Using the data that follows, return exactly the lines from the one that contains "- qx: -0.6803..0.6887" through the one that contains "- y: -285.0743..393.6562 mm", ends included.

_ _ _

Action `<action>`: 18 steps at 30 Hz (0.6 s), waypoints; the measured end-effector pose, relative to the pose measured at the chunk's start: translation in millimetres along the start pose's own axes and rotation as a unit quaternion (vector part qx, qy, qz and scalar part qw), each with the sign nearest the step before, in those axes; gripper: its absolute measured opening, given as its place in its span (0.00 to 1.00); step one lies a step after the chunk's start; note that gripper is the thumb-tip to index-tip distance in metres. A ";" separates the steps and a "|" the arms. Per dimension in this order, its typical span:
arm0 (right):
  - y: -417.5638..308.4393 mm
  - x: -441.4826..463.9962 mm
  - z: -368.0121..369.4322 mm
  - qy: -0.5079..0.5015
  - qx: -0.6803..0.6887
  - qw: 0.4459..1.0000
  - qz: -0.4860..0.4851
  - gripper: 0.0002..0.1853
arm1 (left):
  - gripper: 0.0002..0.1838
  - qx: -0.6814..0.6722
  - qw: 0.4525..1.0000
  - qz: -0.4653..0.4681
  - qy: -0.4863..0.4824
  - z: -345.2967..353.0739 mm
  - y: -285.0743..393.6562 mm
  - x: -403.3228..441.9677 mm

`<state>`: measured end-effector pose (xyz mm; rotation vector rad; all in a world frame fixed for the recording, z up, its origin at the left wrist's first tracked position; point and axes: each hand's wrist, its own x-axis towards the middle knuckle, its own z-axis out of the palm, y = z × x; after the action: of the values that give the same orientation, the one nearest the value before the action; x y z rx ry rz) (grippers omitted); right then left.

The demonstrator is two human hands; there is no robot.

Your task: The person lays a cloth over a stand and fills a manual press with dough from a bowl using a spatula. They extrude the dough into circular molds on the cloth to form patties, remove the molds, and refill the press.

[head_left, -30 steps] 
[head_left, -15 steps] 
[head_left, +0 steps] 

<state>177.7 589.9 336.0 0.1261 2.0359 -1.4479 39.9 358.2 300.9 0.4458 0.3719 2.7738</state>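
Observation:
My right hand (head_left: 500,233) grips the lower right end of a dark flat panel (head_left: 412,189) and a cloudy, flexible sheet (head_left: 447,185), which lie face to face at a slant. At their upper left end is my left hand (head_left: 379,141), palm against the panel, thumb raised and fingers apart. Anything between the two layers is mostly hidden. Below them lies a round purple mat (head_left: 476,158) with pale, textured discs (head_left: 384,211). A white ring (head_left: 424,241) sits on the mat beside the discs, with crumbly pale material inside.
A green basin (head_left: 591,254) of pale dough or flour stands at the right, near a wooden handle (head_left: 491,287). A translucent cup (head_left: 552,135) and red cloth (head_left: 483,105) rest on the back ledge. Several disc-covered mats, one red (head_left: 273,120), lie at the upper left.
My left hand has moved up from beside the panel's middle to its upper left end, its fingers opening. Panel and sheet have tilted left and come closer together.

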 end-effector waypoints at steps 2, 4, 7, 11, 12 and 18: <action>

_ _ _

## ANSWER SECTION:
  - qx: -0.6803..0.6887
  - qw: 0.4459..1.0000
  - qz: -0.4860..0.4851
  - gripper: 0.0002..0.1853
arm1 (left):
  - gripper: 0.0002..0.1838
  - qx: -0.6814..0.6722
  - qw: 0.4525..1.0000
  - qz: -0.4653..0.4681
  - qy: -0.4863..0.4824
  - z: -345.2967..353.0739 mm
  - y: -285.0743..393.6562 mm

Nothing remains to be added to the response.